* _What is needed_
With pictures left out, return only the lines from the line containing "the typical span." through the end of the material below, both included.

* _Recorded information_

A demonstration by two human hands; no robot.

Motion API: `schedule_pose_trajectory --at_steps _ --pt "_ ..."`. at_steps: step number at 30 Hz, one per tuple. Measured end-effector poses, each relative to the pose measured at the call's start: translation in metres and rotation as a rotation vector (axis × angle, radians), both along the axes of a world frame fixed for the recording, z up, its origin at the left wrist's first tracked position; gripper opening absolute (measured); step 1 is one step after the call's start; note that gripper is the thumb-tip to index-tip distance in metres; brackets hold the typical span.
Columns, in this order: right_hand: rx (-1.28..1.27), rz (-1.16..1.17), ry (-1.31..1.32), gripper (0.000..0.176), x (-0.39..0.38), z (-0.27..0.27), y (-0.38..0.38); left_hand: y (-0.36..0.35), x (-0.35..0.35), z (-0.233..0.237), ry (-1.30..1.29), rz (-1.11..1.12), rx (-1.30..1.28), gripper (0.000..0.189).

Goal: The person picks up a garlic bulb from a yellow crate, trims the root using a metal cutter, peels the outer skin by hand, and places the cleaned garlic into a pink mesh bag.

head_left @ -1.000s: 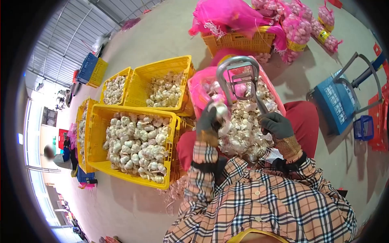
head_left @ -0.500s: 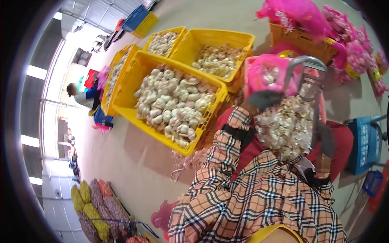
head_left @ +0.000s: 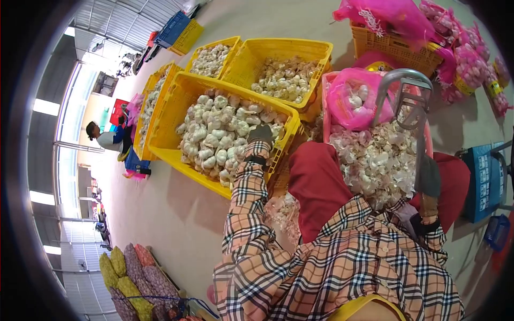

* _Written reply_
Motion API: `schedule_pose_trajectory --at_steps _ --pt "_ ..."`. at_steps: step number at 30 Hz, one per tuple. Measured end-effector poses, each relative to the pose measured at the call's start: translation in metres and rotation as a rotation vector (axis × angle, radians), both along the axes of a world frame fixed for the recording, z up, its origin at the left wrist's first tracked position; gripper opening absolute (measured); step 1 is one step after the call's start; note that gripper is the thumb-tip to index-tip distance in metres; brackets hold the typical span.
Columns, in this order: right_hand: rx (-1.28..1.27), rz (-1.16..1.17), ry (-1.31..1.32), gripper (0.000..0.176), x (-0.39..0.38), z (-0.27..0.27), y (-0.38..0.38); left_hand: y (-0.36..0.35), x (-0.35..0.35), z (-0.233..0.237), ry (-1.30..1.29), rz (-1.11..1.12), rx (-1.30..1.28), gripper (0.000..0.189).

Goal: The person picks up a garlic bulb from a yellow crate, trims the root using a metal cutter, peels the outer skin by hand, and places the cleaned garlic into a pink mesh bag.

head_left @ -1.000s: 
head_left @ -0.500s: 
head_left @ +0.000s: 

What the exercise asked for is now complete.